| Brief |
Locate the line that contains "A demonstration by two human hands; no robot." in the entries below, then repeat it and every following line through the line that contains "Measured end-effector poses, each", exactly, and no others.

[Dataset records]
◇ ◇ ◇

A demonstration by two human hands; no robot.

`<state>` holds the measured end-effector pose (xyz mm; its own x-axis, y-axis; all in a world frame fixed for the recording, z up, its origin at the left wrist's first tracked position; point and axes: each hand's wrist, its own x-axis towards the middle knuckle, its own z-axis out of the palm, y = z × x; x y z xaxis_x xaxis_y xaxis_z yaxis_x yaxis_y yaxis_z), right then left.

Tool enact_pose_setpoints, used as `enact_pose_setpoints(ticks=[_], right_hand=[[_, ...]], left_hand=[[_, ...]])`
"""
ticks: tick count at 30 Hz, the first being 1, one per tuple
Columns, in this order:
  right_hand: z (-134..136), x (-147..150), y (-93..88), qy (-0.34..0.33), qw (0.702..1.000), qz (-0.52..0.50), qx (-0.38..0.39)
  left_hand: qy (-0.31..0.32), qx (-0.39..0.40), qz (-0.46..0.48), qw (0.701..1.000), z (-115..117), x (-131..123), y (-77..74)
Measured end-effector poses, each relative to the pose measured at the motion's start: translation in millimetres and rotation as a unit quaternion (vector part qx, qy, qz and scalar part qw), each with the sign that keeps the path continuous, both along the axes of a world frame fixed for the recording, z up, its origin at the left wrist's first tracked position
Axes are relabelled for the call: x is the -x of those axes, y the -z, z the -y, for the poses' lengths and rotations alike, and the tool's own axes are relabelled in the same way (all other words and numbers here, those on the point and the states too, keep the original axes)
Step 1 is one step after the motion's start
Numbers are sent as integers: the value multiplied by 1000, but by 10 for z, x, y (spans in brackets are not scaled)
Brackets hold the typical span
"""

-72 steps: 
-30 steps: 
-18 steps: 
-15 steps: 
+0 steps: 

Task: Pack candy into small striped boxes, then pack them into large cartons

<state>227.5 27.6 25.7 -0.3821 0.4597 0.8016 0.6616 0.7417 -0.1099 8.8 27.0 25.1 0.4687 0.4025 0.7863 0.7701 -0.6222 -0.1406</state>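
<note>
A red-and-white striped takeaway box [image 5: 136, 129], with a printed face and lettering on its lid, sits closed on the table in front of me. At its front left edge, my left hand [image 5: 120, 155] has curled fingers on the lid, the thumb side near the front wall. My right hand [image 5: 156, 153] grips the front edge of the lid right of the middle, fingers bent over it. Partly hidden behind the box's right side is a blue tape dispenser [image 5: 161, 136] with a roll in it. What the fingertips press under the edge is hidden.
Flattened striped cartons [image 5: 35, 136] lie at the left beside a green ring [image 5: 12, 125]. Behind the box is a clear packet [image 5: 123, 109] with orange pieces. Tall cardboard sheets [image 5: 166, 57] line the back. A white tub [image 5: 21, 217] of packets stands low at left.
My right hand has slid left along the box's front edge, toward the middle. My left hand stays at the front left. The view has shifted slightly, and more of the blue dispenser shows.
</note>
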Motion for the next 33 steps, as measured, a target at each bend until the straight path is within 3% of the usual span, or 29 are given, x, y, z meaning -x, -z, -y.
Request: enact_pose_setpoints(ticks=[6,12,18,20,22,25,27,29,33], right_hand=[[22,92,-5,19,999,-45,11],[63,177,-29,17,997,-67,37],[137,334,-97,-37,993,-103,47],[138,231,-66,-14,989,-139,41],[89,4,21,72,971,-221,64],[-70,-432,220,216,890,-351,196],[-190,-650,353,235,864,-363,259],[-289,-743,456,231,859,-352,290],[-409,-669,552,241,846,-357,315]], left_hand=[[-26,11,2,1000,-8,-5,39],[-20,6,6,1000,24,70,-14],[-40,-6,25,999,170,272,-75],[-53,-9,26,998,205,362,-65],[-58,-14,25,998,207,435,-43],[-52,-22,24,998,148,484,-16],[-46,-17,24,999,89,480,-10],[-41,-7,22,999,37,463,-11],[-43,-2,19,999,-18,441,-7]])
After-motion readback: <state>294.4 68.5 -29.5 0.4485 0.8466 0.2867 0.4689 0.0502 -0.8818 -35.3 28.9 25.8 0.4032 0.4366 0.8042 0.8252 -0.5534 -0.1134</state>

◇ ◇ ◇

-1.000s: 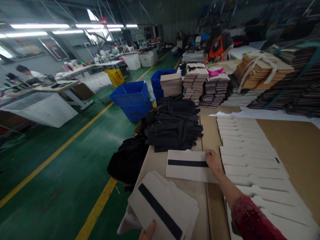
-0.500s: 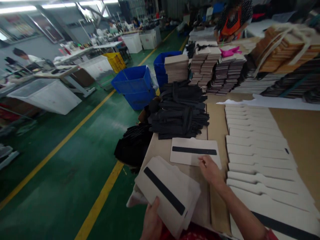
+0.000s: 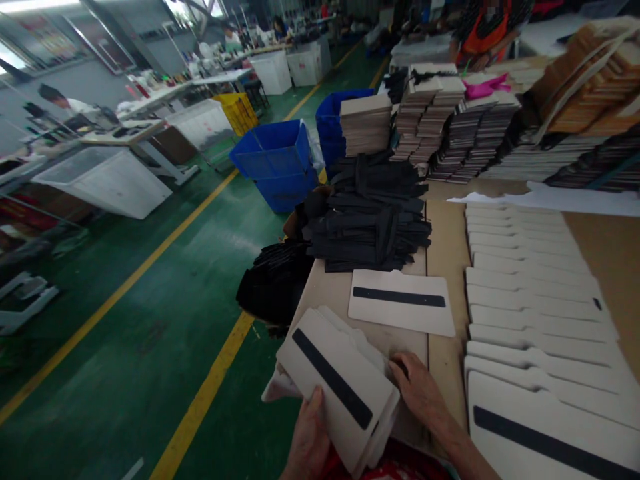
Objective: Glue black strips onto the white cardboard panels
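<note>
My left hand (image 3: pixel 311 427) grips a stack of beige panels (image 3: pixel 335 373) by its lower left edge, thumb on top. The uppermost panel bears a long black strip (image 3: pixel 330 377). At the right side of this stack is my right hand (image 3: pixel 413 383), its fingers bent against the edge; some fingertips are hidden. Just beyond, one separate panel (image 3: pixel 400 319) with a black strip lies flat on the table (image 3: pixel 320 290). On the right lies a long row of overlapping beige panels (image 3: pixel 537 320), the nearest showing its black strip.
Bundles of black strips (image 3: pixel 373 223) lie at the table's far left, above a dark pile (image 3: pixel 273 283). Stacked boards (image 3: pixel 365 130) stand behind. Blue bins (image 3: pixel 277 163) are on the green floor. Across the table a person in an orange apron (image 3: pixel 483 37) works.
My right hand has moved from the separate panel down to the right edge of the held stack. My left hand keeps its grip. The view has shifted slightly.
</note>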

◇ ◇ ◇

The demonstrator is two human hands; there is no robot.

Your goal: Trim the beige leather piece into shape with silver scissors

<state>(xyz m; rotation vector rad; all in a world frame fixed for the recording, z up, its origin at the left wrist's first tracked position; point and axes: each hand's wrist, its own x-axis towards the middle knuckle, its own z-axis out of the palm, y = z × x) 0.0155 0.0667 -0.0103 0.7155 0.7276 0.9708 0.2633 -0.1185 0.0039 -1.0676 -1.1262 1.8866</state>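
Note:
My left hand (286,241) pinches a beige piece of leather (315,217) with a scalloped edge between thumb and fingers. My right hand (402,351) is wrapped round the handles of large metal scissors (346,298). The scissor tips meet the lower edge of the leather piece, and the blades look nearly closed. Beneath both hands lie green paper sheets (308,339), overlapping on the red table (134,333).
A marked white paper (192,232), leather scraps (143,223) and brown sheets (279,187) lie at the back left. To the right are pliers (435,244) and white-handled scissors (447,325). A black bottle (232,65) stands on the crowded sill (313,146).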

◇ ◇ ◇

| Output below |
A demonstration by two human hands; no robot.

`<state>` holds the measured end-effector pose (xyz mm; its own x-axis, y-axis; all in a world frame fixed for the recording, z up, its origin at the left wrist's first tracked position; point and axes: each hand's wrist, its own x-axis towards the middle knuckle, its own z-axis out of the palm, y = z × x; x y z xaxis_x xaxis_y xaxis_z yaxis_x yaxis_y yaxis_z), right then left.

Tool enact_pose_setpoints, used as `enact_pose_setpoints(ticks=[_], right_hand=[[_, ...]], left_hand=[[_, ...]])`
"""
ticks: tick count at 30 Hz, the first being 1, one per tuple
Columns, in this order:
  right_hand: z (-134..136), x (-147..150), y (-93..88), qy (-0.34..0.33), qw (0.702..1.000), qz (-0.52..0.50), qx (-0.38..0.39)
  left_hand: qy (-0.31..0.32), qx (-0.39..0.40), qz (-0.46..0.48), qw (0.701..1.000), z (-115..117), x (-131..123), y (-77..74)
Measured end-effector poses, each relative to the pose measured at the motion's start: translation in millimetres and rotation as a unit quaternion (vector part qx, qy, qz and scalar part qw), each with the sign that keeps the path continuous, both along the axes of a world frame fixed for the recording, z up, its origin at the left wrist's first tracked position

This answer is complete as written.